City Attorney of Milwaukee
- Incumbent
- Assumed office April 16, 2024
- Preceded by: Tearman Spencer

Member of the Wisconsin State Assembly from the 18th district
- In office January 7, 2013 – January 6, 2025
- Preceded by: Tamara Grigsby
- Succeeded by: Margaret Arney

Personal details
- Born: November 24, 1982 (age 43) Neenah, Wisconsin, U.S.
- Party: Democratic
- Parent: Gary Goyke (father);
- Alma mater: St. John's University (BA) Marquette University (JD)
- Profession: Lawyer, politician
- Website: Official website

= Evan Goyke =

21st century American politician

Evan Goyke (born November 24, 1982) is an American lawyer, academic, and Democratic politician from Milwaukee, Wisconsin. He is the city attorney of Milwaukee, since April 2024, and previously represented western Milwaukee for six terms in the Wisconsin State Assembly, from 2013 to 2025.

His father, Gary Goyke, was a member of the Wisconsin Senate in the 1970s and 1980s.

== Early life and education ==
Goyke was born in Neenah, Wisconsin, the son of former state senator Gary Goyke. He earned a Bachelor of Arts in political science from St. John's University and a Juris Doctor from the Marquette University Law School.

== Career ==
After graduating from law school, Goyke worked as an attorney in the Milwaukee office of the State Public Defender. He also became an Adjunct Assistant Professor at Marquette University Law School, where he has worked on the Milwaukee Street Law Project, in which Marquette second- and third-year law students participate in a weekly seminar; go on to teach an "introduction to law" course at local high schools; and finally conduct a citywide mock trial competition.

When incumbent Grigsby was forced to decline re-nomination in the wake of her cancer problems, this heavily-Democratic district saw an eight-way primary election. Goyke faced seven opponents in the crowded Democratic primary field.
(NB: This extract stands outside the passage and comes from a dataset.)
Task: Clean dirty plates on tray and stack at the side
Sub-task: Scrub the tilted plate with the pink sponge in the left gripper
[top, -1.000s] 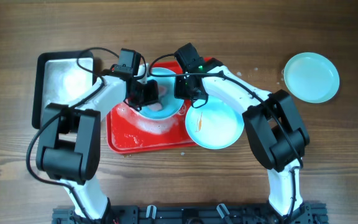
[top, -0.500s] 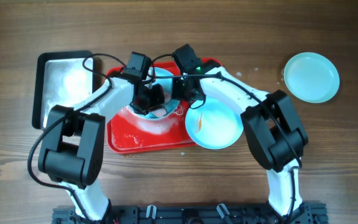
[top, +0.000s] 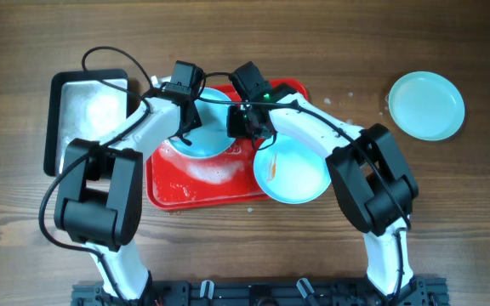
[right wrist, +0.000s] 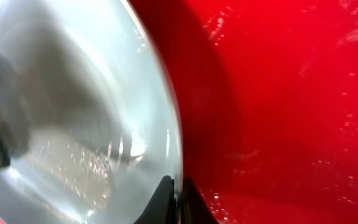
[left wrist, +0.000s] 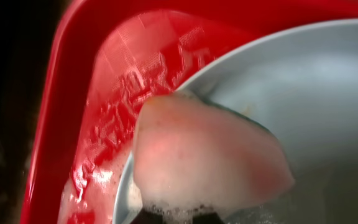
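The red tray [top: 196, 189] lies in the middle, wet with suds. One pale blue plate [top: 211, 132] is on its far part, apparently tilted. My right gripper [top: 242, 126] is shut on that plate's right rim, seen in the right wrist view [right wrist: 178, 194]. My left gripper [top: 184, 127] is shut on a sudsy pink sponge [left wrist: 210, 158] that lies against the plate's [left wrist: 316, 106] left rim. A second plate [top: 294, 174] with an orange smear overlaps the tray's right edge. A third plate [top: 426, 104] lies on the table at the far right.
A black-rimmed silver pan [top: 88, 115] sits left of the tray, close to my left arm. Cables loop above both wrists. The tray's corner wall [left wrist: 61, 106] is right beside the sponge. Bare wood table surrounds the tray.
My left gripper has moved the sponge from the plate's middle to its left rim. The held plate now shows more of its face. The right gripper has shifted slightly to the far left.
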Motion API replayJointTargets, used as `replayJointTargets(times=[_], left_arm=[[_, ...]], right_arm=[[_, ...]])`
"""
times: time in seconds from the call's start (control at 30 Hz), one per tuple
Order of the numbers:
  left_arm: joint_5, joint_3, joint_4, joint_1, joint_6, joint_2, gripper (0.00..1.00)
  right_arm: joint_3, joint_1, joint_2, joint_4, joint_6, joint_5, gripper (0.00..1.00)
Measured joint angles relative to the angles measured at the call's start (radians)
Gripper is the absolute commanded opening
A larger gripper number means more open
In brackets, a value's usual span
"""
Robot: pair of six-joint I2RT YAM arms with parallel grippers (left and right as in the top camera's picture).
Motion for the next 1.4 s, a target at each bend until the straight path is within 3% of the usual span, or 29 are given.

His opponents included Jarett Fields, an employee of the University of Wisconsin–Milwaukee and brother of Democratic incumbent Jason Fields of the neighboring 11th District. With 1,637 votes out of 4,399 (more than twice that of Fields, his nearest competitor), he achieved a plurality of 37.2%. In the November general election, he faced only Libertarian Melba Morris-Page, winning with 16,245 to Morris-Page's 2,133. Goyke went on to win re-election five times in this Assembly district.

His tenure in the legislature was known for his advocacy on criminal justice reform and style of seeking bi-partisan engagement when possible, including traveling to rural and suburban districts to building stronger understanding of Milwaukee’s value to the broader state. He also served on the state’s powerful Joint Finance Committee.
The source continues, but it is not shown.